The point that matters here is the review’s denunciation of
one of the central points of the book, which is that those who want to change
the world need to start by changing their own lives. According to Lloyd, we don’t have time for
that, since the biosphere is in dire peril; what’s needed instead are the
standard tools of contemporary activism—"direct action, community
building, and outreach," in his convenient summary. His reasoning is
logical enough, as far as it goes; if your house is on fire, after all, it’s a
little late to install sprinklers and smoke alarms. If the situation is as urgent as Lloyd
claims, all other considerations have to take a back seat to an all-out effort
to deal with the immediate crisis with the most effective means available.
It’s a common enough claim in the contemporary activist
community; Derrick Jensen had an
article in Orion Magazine a few years back making essentially the
same argument. Still, there’s a problem
with that argument, because the responses Lloyd, Jensen, and other activists
are promoting here have been standard across the spectrum of activist groups
for more than three decades now, and that’s more than enough time to see how
well they work. The answer? Well, let’s
be charitable and say "not very well."
For years now, leading environmentalists have been bemoaning
how much ground is being lost year after year, and how little the environmental
movement has been able to do even to slow that down. They are quite correct in that assessment, of
course. It’s standard these days to
insist that this simply shows the power differential between the corporate
interests that profit from environmental destruction and the citizen groups
that are trying to fight them. That
argument seems convincing, too, so long as you do what most people these days
are taught to do, and ignore the lessons of history.
Glance back to a slightly earlier period and at least one of
those lessons stands out in bold relief. In the 1970s, environmental activists
facing equally powerful and well-funded corporate interests built a mass
movement and forced through landmark legislation. In the United States, the Clean Air Act, the
Endangered Species Act, and a bevy of less famous but equally important environmental
bills crashed through a wall of corporate opposition and became the law of the
land. That sort of success is something that today’s environmental activists
can only daydream about, and it was accomplished using the same tools that
activists use today—with one important addition: the environmental activists of
that time recognized that the most effective way to advocate any given change
was to make that change in their own lives first. That awareness was not
limited to the environmental movement; it was pioneered by the feminists of the
1960s and 1970s, in fact, who turned it into a core principle of their
movement—"the personal is political"—and leveraged it efficiently to
bring about dramatic if still incomplete gains in women’s rights. They
recognized, as did many other activists in those years, that if your lifestyle
supports a system, and depends on that system, any efforts you may think you’re
making to force significant change on that system will be wasted breath.
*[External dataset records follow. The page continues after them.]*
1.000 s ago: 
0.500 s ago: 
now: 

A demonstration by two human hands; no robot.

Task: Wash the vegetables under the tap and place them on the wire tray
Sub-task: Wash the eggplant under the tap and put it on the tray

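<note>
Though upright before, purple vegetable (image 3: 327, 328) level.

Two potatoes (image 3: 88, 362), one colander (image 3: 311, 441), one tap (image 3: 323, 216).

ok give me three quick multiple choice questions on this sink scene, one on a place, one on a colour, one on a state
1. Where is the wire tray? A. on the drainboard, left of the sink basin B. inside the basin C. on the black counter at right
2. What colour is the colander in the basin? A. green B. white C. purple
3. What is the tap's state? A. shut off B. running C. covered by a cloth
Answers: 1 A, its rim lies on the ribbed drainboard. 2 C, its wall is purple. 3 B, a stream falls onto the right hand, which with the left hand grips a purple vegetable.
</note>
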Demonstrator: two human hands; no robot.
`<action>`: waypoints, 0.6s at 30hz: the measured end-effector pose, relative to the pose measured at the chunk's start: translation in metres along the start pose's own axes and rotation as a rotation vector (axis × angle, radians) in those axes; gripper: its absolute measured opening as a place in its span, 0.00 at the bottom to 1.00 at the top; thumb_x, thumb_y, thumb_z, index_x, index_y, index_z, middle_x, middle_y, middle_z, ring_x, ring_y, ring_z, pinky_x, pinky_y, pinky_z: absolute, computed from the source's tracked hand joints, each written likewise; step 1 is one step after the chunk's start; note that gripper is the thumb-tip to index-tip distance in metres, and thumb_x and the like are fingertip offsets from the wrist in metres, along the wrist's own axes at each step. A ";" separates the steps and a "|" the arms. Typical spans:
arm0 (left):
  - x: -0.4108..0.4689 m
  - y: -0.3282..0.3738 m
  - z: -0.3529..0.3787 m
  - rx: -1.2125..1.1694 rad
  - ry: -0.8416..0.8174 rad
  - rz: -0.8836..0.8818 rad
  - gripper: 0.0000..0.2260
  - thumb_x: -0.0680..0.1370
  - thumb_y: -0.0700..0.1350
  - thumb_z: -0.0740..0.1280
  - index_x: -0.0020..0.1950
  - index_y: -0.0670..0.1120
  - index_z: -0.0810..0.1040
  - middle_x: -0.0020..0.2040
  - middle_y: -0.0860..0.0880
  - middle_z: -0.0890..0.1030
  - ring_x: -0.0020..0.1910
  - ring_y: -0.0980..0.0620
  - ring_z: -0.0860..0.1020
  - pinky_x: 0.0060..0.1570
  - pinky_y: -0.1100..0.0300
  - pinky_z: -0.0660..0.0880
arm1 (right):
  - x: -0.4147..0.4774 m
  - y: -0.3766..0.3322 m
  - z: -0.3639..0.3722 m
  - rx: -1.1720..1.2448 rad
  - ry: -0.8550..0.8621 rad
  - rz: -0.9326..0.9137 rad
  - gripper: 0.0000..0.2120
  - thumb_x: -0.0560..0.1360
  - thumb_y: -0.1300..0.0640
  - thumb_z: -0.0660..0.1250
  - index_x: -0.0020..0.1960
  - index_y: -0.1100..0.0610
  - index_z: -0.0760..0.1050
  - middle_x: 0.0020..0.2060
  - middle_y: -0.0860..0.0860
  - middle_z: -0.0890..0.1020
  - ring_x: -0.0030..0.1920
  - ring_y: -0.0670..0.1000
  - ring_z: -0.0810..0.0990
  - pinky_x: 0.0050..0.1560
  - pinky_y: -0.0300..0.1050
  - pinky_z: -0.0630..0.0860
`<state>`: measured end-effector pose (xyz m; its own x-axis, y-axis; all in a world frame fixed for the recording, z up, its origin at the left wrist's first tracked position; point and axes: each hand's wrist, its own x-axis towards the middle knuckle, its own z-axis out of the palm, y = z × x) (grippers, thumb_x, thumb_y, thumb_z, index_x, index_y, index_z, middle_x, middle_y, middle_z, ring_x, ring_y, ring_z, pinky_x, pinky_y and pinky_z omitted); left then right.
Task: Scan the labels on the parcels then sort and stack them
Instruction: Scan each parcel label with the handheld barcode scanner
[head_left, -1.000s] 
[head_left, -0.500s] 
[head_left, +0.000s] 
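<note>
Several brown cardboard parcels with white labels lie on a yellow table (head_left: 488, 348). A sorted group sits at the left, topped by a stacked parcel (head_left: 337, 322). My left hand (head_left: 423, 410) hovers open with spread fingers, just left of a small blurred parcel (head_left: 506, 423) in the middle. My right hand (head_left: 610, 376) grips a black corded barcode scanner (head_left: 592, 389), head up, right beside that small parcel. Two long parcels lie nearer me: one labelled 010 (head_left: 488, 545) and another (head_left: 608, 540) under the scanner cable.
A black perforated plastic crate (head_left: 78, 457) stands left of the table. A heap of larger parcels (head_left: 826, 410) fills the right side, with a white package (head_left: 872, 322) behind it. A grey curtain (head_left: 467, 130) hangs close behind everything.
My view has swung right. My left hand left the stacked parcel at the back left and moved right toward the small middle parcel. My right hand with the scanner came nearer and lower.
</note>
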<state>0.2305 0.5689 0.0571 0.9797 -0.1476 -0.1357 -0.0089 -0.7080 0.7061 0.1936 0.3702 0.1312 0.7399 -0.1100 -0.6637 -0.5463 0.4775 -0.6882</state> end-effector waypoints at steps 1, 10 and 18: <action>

It will be wasted breath because most people, reasonably
enough, want to see that there’s a life worth living on the other side of the
changes your activist movement wants to make, and the best way to give them a
glimpse of that life is to enact it yourself. It will also be wasted breath
because most people have a tolerably good nose for hypocrisy, and are highly
familiar with the kind of demagogy that calls on everybody else to make
sacrifices and get by with less so the demagogue doesn’t have to do so. Talk to
Americans who didn’t support either the climate change movement or its
corporate opposition, and you’ll find that for a good many of them, it was when
word of Al Gore’s air-conditioned mansion and frequent-flyer miles got around
that they decided that global warming was yet another manufactured threat,
meant to stampede people into acquiescing with somebody’s political agenda.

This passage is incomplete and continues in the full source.